Cette dernière ne privilégie ni n'exclut aucune hypothèse sur un lien éventuel avec le travail.Cinq salariés se sont suicidés depuis début janvier, tous en dehors de leur lieu de travail, d'après le syndicat Sud qui s'en inquiète. "L'entreprise est sous le choc" a indiqué un porte-parole de la direction.

(France 3 Normandie)
Cette dernière ne privilégie ni n'exclut aucune hypothèse sur un lien éventuel avec le travail.

Cinq salariés se sont suicidés depuis début janvier, tous en dehors de leur lieu de travail, d'après le syndicat Sud qui s'en inquiète. "L'entreprise est sous le choc" a indiqué un porte-parole de la direction.

Un salarié de 32 ans, employé à Dijon dans le domaine des services aux entreprises, s'est suicidé jeudi soir à son domicile. Selon une source syndicale, il était cadre et, comme 35% des salariés de France Télécom, sous contrat de droit privé. Après un arrêt longue maladie, il avait repris le travail il y a quelques mois.

L'autre cas est celui d'un technicien d'une cinquantaine d'années de Haute-Normandie, qui s'est donné la mort dans une forêt mardi. Une enquête de gendarmerie est en cours, a précisé le groupe.

Au 31 décembre 2009, le nombre de suicides de salariés de France Télécom en deux ans (2008 et 2009) était établi à 35, selon les syndicats. Le 1er décembre, la direction avait annoncé avoir transmis à l'inspection du travail 32 cas de suicides de salariés en deux ans.

Réactions inquiètes mais prudentes
Pour Patrick Ackermann, de Sud, également membre de l'Observatoire du stress et des mobilités forcées de France Télécom, "depuis début janvier cela commence à faire beaucoup, sans compter au moins trois tentatives de suicides, cela rappelle la crise de juillet 2009".

Selon lui, "la tension est très forte dans l'entreprise, d'autant que la direction met du temps à reconnaître que des suicides ont un lien avec le travail", notamment au sujet du suicide d'un salarié fonctionnaire d'Annecy (Haute-Savoie) le 28 septembre dernier. Si une étude commandée par le comité d'hygiène et de sécurité a conclu au lien avec le travail, la direction ne l'a pas encore classé en accident de service. Le comité central d'entreprise de France Télécom a demandé dans une motion il y a quelques jours que cela soit fait très rapidement.

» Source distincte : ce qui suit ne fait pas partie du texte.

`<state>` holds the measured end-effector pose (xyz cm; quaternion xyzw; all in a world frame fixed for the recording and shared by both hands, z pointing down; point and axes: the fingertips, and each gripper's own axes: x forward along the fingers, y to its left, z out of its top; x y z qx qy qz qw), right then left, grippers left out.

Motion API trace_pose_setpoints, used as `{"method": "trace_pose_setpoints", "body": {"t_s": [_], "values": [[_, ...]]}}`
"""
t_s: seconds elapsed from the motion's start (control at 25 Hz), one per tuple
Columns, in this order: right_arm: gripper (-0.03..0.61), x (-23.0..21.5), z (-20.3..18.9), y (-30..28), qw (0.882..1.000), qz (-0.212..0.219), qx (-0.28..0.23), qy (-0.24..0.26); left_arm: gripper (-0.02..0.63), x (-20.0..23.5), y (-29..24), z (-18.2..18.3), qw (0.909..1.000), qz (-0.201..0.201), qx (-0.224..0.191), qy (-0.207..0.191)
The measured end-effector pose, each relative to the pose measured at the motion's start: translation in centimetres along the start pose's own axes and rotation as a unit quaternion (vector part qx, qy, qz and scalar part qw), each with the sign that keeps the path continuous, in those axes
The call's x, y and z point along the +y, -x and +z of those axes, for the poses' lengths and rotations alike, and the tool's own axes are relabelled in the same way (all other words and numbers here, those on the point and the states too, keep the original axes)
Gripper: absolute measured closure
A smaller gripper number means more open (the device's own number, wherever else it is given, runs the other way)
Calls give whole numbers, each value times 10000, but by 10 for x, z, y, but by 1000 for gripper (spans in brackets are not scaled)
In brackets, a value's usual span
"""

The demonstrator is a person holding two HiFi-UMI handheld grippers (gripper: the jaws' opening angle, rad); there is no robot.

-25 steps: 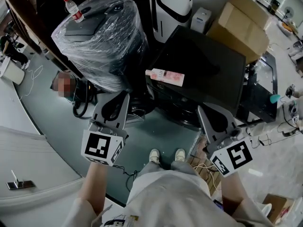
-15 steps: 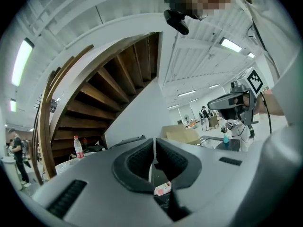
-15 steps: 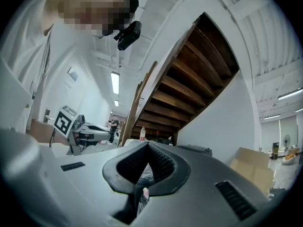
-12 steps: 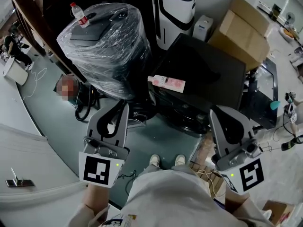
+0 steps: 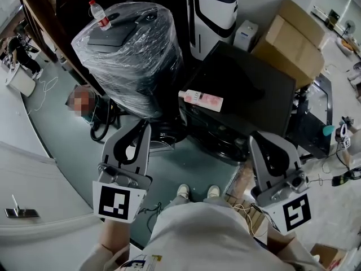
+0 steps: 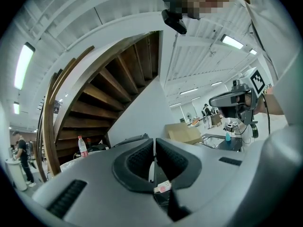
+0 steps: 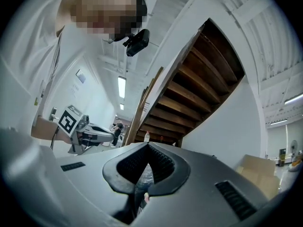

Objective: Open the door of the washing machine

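A black box-shaped machine [image 5: 242, 89] stands on the floor in front of me, seen from above. Its door does not show. A pink pack [image 5: 203, 100] lies on its near left corner. My left gripper [image 5: 145, 126] is held level over the floor left of the machine, jaws shut and empty. My right gripper [image 5: 256, 138] hangs before the machine's near right corner, also shut on nothing. In the left gripper view the pads [image 6: 142, 157] meet, and the right gripper [image 6: 234, 100] shows beyond. The right gripper view shows its own pads [image 7: 158, 162] closed together.
A plastic-wrapped black object [image 5: 130, 55] with a water bottle [image 5: 99, 14] on top stands at the left. A white-and-black appliance [image 5: 214, 13] and a cardboard box [image 5: 290, 35] stand behind the machine. Cables [image 5: 101, 126] lie on the floor. A wooden staircase [image 6: 109, 93] rises overhead.
Both grippers have come up and drawn back toward my body, sitting lower in the head view than a second ago. Over the last half second they have held almost still.
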<state>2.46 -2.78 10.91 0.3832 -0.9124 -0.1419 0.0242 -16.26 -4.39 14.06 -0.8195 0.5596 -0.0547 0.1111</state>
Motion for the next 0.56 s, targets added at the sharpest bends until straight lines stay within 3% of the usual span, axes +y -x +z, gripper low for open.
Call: {"method": "trace_pose_setpoints", "body": {"t_s": [0.56], "values": [[553,-4,-12,-7,9999,7,89,-140,583,4,5,-5,9999,123,22,92]]}}
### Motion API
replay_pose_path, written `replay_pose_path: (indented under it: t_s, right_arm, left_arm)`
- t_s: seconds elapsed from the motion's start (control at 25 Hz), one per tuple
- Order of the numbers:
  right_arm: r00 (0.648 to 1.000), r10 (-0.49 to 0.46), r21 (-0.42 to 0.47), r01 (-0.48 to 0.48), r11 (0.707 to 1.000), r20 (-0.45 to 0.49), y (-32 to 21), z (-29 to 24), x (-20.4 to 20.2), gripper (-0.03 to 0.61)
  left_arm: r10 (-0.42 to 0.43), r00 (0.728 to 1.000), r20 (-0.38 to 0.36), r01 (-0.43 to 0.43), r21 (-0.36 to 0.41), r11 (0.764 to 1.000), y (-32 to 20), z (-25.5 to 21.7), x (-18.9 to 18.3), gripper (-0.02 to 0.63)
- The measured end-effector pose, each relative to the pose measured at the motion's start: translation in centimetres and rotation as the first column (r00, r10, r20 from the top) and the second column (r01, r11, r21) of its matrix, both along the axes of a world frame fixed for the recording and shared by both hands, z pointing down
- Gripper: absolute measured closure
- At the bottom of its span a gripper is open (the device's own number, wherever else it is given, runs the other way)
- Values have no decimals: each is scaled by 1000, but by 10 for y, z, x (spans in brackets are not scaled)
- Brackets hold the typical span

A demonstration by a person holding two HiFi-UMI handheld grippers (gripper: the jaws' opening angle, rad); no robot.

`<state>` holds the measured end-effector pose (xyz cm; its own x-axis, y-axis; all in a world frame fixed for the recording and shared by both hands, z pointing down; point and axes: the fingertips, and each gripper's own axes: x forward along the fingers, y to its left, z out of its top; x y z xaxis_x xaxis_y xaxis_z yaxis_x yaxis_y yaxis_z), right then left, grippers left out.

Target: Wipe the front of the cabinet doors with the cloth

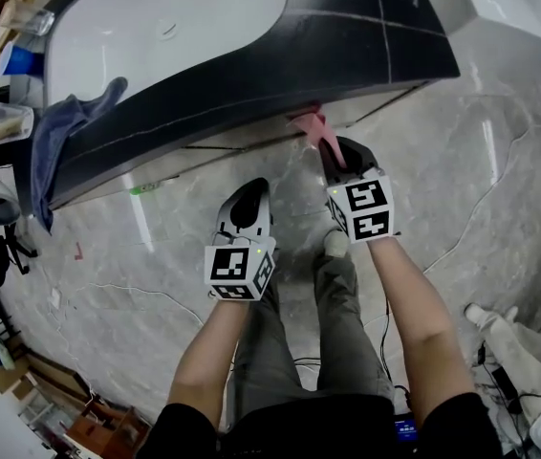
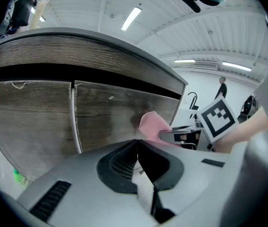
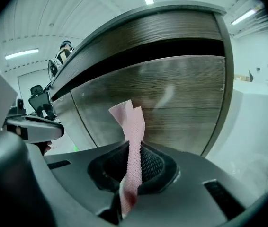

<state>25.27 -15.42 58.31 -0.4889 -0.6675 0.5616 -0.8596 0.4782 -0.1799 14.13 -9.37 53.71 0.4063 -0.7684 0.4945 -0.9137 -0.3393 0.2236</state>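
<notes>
While the right gripper (image 3: 133,163) is clamping its jaws on the pink cloth (image 3: 132,126), the cloth is standing up from them as a narrow, twisted strip, its free end pointing at the right-hand cabinet door (image 3: 176,103). From the left gripper view, the cloth's tip is sitting at or just against that door, low under the dark countertop (image 1: 251,79). Whether it is actually pressing on the wood I cannot tell. The left gripper (image 2: 137,148) is hanging just beside its partner with its jaws pressed together on nothing, taking no part in the wiping. The left-hand door (image 2: 30,122) is lying beyond the seam between the two.

Several things are looking risky from here. Only a thin band of cloth is sitting in the jaws, so a firm drag across the door is likely to tug it loose or fold it over. Because the strip is so narrow, each stroke is covering little wood, and a gripper pushed in too far may be scraping the door with its hard tips. The countertop is jutting out over the doors, so an upward stroke is risking a knock against its underside. A blue towel (image 1: 55,137) is hanging off the counter's left end, well apart, and a long sweep that way could be snagging it
</notes>
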Motion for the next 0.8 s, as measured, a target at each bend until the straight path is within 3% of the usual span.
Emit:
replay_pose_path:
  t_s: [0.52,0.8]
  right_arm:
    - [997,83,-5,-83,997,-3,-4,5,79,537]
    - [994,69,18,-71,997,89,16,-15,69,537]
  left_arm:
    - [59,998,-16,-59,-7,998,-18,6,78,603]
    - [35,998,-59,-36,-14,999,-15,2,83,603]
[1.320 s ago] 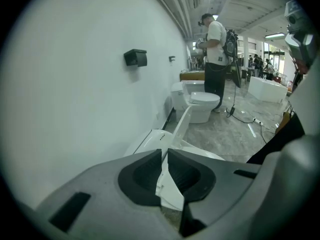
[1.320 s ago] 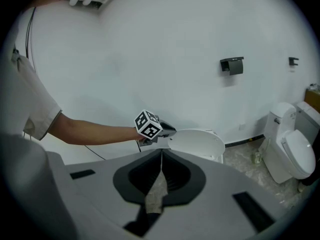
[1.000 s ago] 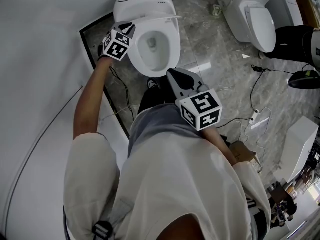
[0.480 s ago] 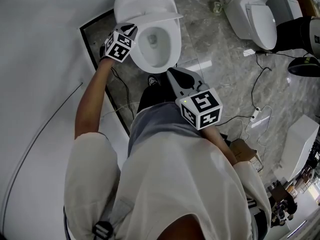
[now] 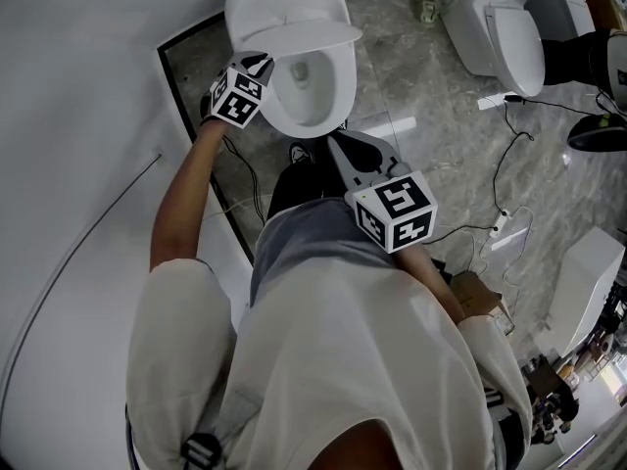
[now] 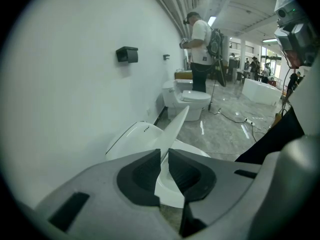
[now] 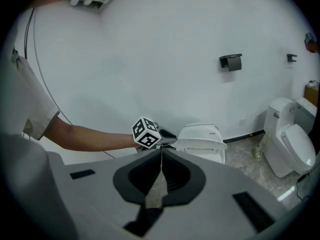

La CGT reste prudente dans l'attente de davantage d'informations sur ces cas et réclame "d'aller plus vite dans les négociations en cours sur l'organisation du travail, qui est pathologique". La CFDT s'est également déclarée "inquiète" tout en précisant qu'elle attendait les résultats des enquêtes.

Le groupe a dit à l'AFP attendre les conclusions début mars d'un inspecteur général des affaires sociales nommé par le ministre du Travail en novembre pour rendre un avis sur la reconnaissance de suicides de fonctionnaires de France Télécom en accident de service.